An Individual Savings Account (ISA) is a kind of financial investment which is made available to residents of the United Kingdom. Designed to encourage personal savings by providing people with the incentive of a more favorable tax status, ISAs are, essentially, savings accounts where the interest earned is not taxed. Generally, there are two kinds of ISAs: the cash ISA and the stock or shares ISA. Each tax year, which runs from April 6 to April 5 (of the following year) in the UK, every individual over the age of 16 is given an "allowance." This allowance is the maximum amount of money, in cash or stocks, a person is allowed to place into a tax-free ISA each year.
A shares ISA is a kind of ISA that primarily holds stocks and shares. There are a variety of rules that govern the investment held in a shares ISA. The stock or shares, for example, in an ISA are tax-free. Cash, on the other hand, that is held in a stock or shares ISA is designated as “cash awaiting investment” and is subject to a flat charge of 20%. Dividends, interest earned, and capital gains, however, is tax exempt. Unused portions of an individual’s annual allowance do not rollover into the next tax year. There are also specific rules which govern the movement of assets when they are invested in an ISA. These rules are usually outlined by the terms of each individual’s ISA. Most ISAs, however, allow access to money deposited within the ISA without losing tax-free status.

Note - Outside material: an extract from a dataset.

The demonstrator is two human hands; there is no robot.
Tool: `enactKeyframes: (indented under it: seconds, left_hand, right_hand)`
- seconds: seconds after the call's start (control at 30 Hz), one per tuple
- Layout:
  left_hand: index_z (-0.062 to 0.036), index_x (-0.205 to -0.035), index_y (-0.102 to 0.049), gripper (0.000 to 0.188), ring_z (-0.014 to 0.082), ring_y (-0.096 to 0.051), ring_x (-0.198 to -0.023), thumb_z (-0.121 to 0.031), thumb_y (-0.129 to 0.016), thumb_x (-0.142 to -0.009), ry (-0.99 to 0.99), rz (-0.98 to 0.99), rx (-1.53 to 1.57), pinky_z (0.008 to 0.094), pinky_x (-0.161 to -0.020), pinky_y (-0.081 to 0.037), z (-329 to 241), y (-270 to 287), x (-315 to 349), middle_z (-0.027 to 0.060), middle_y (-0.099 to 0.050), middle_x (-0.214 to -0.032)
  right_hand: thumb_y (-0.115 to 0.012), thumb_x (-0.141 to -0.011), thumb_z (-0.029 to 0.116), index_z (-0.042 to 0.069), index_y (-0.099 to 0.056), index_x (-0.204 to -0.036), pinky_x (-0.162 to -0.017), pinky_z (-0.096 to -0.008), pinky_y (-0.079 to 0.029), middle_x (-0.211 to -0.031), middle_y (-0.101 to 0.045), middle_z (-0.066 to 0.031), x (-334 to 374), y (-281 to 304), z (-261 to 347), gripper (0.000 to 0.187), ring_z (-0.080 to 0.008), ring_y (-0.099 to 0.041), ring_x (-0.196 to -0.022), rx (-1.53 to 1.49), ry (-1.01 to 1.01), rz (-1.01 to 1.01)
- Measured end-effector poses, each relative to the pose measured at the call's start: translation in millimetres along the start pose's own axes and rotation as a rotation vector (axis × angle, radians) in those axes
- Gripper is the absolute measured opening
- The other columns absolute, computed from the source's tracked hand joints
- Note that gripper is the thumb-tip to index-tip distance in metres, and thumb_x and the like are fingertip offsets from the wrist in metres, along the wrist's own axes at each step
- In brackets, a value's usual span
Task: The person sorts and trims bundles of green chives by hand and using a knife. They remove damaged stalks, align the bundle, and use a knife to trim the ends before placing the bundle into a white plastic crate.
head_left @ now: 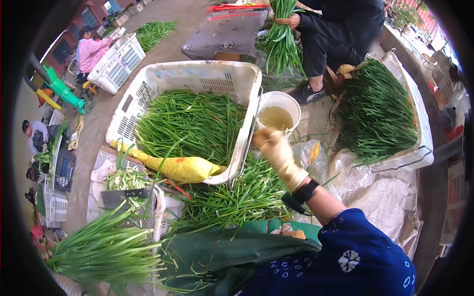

ISAs were designed to replace Tax Exempt Special Savings Accounts (TESSAs) and Personal Equity Plans (PEPs). These earlier plans were often criticized for favoring middle class investors above others. When ISAs were first created, two types were available: the Mini ISA and the Maxi ISA. However, for purposes of simplification the distinction was phased out in the 2008-2009 tax year. Mini cash ISAs, which allowed investors to hold cash and shares separately, were converted into “Cash ISAs.” Mini shares ISAs were converted into “Stocks and Shares ISAs.” Maxi ISAs, which allowed investors to bundle cash and shares together, were split into the two components of cash or shares.